AVC: Absolutely. It’s very cult—I have friends who quite like it.

PS: Yeah. And I was very happy that they listened—otherwise, no one would have listened to us and what we were talking about in the end. And I added a line—you know, with him smoking, continuous smoking: “I got stuck in the tobacco business.” I couldn’t say Philip Morris. But a lot of the lines are improv, or during rehearsals we came up with dialogue, me and Keanu. The core was there, but we took it even further. And that’s the first thing we did together. Then we did his Henry movie up in New York together, and then John Wick, and then he was with me in Swedish Dicks.

AVC: Do you guys have a shorthand when you work together now? You sort of understand each other when you get together on set?

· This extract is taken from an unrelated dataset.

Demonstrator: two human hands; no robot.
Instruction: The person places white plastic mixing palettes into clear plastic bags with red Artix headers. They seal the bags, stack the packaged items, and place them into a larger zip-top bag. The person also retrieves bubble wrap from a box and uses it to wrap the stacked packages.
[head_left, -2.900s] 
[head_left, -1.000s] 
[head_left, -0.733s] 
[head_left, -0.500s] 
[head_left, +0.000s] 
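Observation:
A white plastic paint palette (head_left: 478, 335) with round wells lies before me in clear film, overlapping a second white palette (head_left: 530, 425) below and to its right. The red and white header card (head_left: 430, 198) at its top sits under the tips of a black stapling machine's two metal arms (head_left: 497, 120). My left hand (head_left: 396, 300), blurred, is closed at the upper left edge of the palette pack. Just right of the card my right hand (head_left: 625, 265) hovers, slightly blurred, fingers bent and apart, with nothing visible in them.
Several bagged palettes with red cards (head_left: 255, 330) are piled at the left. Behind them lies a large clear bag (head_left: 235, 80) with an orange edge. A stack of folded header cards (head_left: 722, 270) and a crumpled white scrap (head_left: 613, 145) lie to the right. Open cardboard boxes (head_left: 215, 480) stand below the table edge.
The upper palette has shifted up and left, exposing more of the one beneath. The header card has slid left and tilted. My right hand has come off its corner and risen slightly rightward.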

PS: Yeah. Yeah, he has the same curiosity as me. And he has a lot of creativity—really comes with great ideas. Not just his part. But, when it comes to Swedish Dicks, he reads all the script and comes with great ideas. He says, “This is a little bit strange. Why are you saying this to him here? I don’t understand this.” And I say, “That’s good.” So hopefully he’s going to be a producer on season three of Swedish Dicks.

Mercenaries: Playground Of Destruction (2004)—“Mattias Nilsson”
Until Dawn (2015)—“Dr. Hill”

AVC: We have a lot of video game fans who read our site, and a lot of them are big fans of your work. Is there one in particular that stands out for you?

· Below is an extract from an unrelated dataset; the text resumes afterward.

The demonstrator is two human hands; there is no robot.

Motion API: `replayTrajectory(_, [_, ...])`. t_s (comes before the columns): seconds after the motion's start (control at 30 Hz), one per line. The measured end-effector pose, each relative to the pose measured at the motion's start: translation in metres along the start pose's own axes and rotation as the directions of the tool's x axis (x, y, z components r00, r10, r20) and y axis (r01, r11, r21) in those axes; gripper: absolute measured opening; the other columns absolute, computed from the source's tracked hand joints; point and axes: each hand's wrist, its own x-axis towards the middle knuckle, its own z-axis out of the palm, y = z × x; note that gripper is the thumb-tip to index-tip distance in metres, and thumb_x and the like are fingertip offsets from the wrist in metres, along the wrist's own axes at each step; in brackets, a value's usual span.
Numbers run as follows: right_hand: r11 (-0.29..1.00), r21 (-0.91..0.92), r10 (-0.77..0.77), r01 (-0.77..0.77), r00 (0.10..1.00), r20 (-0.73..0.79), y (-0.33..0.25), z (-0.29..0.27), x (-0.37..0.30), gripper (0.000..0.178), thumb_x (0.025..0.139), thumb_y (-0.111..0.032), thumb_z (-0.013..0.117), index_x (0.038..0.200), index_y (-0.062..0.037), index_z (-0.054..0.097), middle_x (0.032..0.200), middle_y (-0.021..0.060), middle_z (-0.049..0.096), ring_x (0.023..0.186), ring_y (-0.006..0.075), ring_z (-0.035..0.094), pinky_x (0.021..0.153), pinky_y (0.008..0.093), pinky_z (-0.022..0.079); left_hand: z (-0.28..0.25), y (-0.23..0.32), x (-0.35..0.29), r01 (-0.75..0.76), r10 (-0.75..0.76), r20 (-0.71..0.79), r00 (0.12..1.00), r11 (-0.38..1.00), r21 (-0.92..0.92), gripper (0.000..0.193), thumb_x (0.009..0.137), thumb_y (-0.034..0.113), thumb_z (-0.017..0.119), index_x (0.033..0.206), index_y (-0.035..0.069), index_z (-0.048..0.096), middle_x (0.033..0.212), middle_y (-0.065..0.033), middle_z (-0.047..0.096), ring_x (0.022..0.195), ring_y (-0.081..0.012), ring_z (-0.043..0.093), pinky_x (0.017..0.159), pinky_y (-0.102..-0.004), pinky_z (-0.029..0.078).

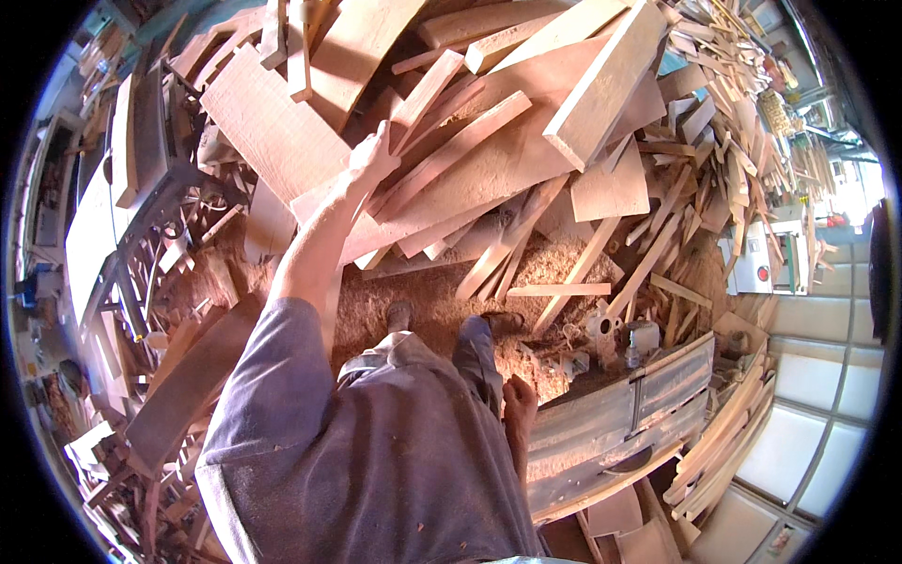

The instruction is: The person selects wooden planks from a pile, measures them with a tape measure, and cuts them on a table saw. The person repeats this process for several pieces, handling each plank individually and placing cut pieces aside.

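Note:
My left arm stretches forward to a heap of cut timber. At its end my left hand is closed on the near end of a short, thick wooden strip, which slants up and away to the right. Just right of that hand, another narrow strip lies across a wide plank. A broad rough-sawn board rests to the hand's left. My right hand hangs low beside my body, its fingers curled in a fist, with nothing seen in it.
Sawdust covers the floor around my feet. A long metal-sided bench stands close on my right, with a small jar-like object at its far end. To the left is a machine table. Scrap wood piles up at the right.

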Motion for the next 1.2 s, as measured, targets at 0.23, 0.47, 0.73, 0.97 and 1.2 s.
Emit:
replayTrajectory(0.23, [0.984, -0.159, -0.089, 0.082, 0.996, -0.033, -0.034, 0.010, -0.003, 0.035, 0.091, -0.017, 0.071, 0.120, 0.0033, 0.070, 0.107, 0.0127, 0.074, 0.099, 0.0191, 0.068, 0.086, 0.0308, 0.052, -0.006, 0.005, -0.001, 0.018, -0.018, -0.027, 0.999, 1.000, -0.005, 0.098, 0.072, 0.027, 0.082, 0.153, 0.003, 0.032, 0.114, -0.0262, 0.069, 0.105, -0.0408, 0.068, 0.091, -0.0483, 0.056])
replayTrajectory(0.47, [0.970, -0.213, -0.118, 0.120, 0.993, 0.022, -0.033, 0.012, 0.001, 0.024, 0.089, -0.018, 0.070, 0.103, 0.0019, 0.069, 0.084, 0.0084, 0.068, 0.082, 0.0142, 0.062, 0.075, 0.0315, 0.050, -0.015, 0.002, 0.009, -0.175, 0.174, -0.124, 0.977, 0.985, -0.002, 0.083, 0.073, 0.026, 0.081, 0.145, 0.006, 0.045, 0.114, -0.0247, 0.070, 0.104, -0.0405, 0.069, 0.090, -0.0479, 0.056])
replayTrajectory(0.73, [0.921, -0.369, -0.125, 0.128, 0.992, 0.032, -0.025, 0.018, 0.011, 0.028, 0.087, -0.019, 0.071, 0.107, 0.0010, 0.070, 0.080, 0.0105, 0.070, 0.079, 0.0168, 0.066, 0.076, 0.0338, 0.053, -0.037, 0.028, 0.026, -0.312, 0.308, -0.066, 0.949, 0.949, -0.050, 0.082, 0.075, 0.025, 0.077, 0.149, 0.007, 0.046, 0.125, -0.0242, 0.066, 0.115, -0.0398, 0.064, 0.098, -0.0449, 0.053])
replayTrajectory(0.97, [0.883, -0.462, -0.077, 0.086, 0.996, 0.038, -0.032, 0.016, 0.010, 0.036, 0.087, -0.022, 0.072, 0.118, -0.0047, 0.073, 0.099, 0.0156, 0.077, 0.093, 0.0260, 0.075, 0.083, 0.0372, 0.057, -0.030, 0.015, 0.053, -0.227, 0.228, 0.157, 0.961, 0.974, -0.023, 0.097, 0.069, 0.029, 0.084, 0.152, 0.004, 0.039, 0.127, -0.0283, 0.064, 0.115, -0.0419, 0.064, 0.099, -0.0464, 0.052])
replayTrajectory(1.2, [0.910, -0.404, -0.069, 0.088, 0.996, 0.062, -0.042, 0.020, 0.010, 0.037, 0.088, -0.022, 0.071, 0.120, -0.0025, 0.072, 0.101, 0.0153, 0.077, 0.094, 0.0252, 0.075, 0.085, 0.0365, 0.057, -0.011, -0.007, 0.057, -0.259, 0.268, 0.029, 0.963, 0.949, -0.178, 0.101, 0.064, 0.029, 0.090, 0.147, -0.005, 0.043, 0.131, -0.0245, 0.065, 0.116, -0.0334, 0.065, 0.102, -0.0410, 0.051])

PS: I do a lot of voice-over. I have an agency, Vox, that is a voice-over agency, and I do—whenever I’m in Los Angeles, I do a lot of voice-over work. It’s a great side gig. There are a lot of actors that entirely survive on doing voice-overs and they are extremely good. I just love doing different voices. I know a lot of accents from different—German or Spanish or Russian, Swedish. I love being in the studio with mics together with an ensemble or on my own. And, when it comes to computer games, I’m a little bit tired of, “Hey, give me the RPG. Get out of here! There! Shoot him down. Shoot him! Shoot the chopper!” You know, it’s like Mercenaries 3, I don’t know if I can do any more fighting. But the thing I love the most—I know Until Dawn, a lot of people find so creepy.

AVC: Yeah. That’s the one I wanted to ask you about. That’s the one that everybody said, “Oh, you’re talking to Peter Stormare? You have to ask him about Until Dawn.”

PS: [Laughs.] Yeah, Until Dawn was a blast to do, of course. Because it’s so innovative and completely new—the first set the bar for computer games. And then they have a lot of imitators coming. They did a fantastic job, I must say. And it’s so fun to work with them, very easy. But the one thing I love to do the most is to be the spokesperson for the—the… aw, fuck. Sorry. Call OF Duty. I’m the replacer for Call Of Duty. And I love to do those short commercials. [Laughs.] They’re crazy and funny. “I’m your replacer.” “You’re not my husband.” “Eh, don’t care. Just push the baby out, for god’s sake.” So. Yeah, they are so fun to shoot. And the scripts are so fun and so different than anything else. I’m not into the game, but I’m a spokesperson for it. And that’s an honor. But, oddly enough, I don’t play myself. I don’t have time to play video games. [Laughs.] There’s no time in my life.